The times are in microseconds per access.

There's a lot more that could be said, but at the least, it's
important to describe the data sets:

75URLs: 73 URL's, taken from the history file of my browser at
one particular occasion.

1275URLs: 1259 URL's, from all of the files in my browser's
cache, at the same occasion.

(The numbers in the names of
these two represent the original number of entries, before I
realized that there were duplicates, and eliminated them.)

ProgSyms: The set of all symbols and numeric literals in my code
base (the one posted at my site, I think), 8554 entries.

FrWords: A set of French words, extracted from the sources for
the French ispell tables, 47451. (Note that this is the
only table with anything other than standard ASCII; it's in
ISO 8859-1, with accented characters.)

Constructed: An artificially constructed set of all of the words
from x000000 to x999999 (for exactly one million entries---I
wanted something big, with a lot of close matches).

Dense: Another artificially constructed set, will all two
character strings consisting of printable ASCII characters,
so 95*95 = 8836 entries. (This one was constructed
intentionally to display a theoretical weakness of the Java
hash code, which is in fact my Mersenne prime algorithm
using 2^5-1.)

About the only comment I'll make on the results is that with the
exception of the two sets of URL's, most of my strings are
fairly short; I'll write up an AWK script to calculate the
average, median, max and min lengths (although for the last two,
they're trivial), but off hand, ProgSym is the only other one
which contains a significant number of entries with more than,
say 10 characters. (Some of the URL's are also pretty short,
however.) This alone could account for the differences in my
measurements and Paul's; obviously, for very short strings,
there can be nothing gained by reading four characters at a
time. At any rate, it's precisely the two sets with the URL's
in which Paul's and Bob Jenken's algorithms come out best.

Which brings me back to what is probably the most important
point: which hash code is best will depend on your data sets,
the underlying hardware and the compiler, and (one thing we've
not mentionned) how the hash table works. (The above
measurements were done using my own AssocArrayOf class, also
present at my site. A class using a different growth strategy
or collision handling may perform differently.) IMHO, the
Mersenne 2^7-1 algorithm has the advantage of being among the
best pretty much everywhere, and is dead simple to implement, so
I'd stick with it in general. But if your profiler says that
hash table accesses are an issue, it's definitely worth trying
some of the others.

James Kanze · Nov 11, 2008

... snip ...

One of the original purposes of hashlib was to make testing hash
functions easy. It is much more than just that now, but still
fills the purpose. hashlib includes a couple of very simple, and
fast, hashes for text strings as a convenience for users.
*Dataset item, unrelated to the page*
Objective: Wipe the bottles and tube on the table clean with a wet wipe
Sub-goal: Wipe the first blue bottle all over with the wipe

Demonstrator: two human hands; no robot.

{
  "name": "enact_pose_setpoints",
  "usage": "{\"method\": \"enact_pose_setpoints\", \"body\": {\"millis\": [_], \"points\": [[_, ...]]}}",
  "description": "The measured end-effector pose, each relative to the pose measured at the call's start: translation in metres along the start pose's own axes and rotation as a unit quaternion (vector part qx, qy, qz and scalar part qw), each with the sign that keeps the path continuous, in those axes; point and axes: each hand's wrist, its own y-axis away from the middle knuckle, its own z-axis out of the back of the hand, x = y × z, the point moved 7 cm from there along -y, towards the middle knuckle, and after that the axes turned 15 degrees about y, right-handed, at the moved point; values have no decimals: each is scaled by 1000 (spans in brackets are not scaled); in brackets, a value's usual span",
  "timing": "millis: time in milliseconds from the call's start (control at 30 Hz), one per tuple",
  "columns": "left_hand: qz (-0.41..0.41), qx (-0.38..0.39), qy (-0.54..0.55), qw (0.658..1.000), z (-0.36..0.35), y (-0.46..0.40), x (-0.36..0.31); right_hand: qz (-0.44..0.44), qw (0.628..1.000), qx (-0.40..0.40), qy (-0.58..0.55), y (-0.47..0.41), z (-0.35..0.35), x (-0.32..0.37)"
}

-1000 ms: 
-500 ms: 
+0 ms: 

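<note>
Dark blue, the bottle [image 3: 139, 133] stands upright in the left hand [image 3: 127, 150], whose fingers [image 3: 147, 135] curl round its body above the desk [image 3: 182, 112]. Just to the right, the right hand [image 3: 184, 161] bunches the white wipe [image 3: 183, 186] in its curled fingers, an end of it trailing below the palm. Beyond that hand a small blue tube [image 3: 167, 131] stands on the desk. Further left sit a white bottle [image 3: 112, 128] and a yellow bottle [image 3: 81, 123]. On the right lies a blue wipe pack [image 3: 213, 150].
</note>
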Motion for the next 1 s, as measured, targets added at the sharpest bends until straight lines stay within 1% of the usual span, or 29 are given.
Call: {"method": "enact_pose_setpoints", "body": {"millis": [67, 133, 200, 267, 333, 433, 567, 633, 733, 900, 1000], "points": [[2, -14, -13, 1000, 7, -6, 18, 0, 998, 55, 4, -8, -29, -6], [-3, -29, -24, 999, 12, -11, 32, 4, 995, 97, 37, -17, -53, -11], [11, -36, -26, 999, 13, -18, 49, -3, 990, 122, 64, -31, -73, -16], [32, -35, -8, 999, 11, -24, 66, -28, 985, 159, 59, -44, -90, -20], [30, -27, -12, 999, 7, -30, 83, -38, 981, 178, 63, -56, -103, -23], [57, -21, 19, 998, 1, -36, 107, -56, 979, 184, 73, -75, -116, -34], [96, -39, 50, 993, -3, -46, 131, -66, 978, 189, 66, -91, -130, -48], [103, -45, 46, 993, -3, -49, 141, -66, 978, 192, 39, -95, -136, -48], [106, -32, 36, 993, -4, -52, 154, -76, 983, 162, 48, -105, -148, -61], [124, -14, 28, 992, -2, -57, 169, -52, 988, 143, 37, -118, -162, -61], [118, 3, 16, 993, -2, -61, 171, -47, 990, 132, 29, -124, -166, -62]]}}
All
available on my site.

If they're already widely known hashing algorithms, I've
probably already gotten them. But it might be interesting to
compare our results---I'll just make a guess

-)) that your
library is written in C, so it will definitely have a different
implementation from mine.

(Just curious about one thing: how do you benchmark. I use
virtual functions to impose a firewall on optimization; do you
use pointers to functions, or some other technique?)

robertwessel2 · Nov 11, 2008

Really? If I post a quicksort implementation here, could you
give me an algorithm which would generate the worst case?
(I guess there should a smiley here, because I don't think that
that's really what you meant. But just a half of one, because
I'd really like to find such. There are times where you do want
to test worst case.)

David Musser's original paper on Introsort ("Introspective Sorting and
Selection Algorithms") provides a surprisingly simple algorithm that
produces worst case (or at least quadratic) behavior in median-of-
three Quicksort. The paper is worth reading just for that.

http://www.cs.rpi.edu/~musser/gp/introsort.ps

Phil Carmody · Nov 12, 2008

CBFalconer said:
It was no joke. This being c.l.c, we tend to use C notation.

It was a joke. You were called on it. You didn't man up to it.
Bad show.

(Or you've flipped, that's the alternative.)

Yes, I do dispute it.

In that case, you're misinformed.

The speed of mergesort is O(N log N).

Correct! Hoorah, a nugget of correctness in a swamp of stuff
that could be otherwise described.

That of course means it's also O(N^2), O(N**2), O(pow(N,2)), O(N*N),

and of course O(exp(2*log(N))) said:
You
can test it yourself. Try the wdfreq.c exercise in the hashlib
distribution.

That library's becoming a broken record. (Should I have used the
past tense rather than the present progressive, I dunno?)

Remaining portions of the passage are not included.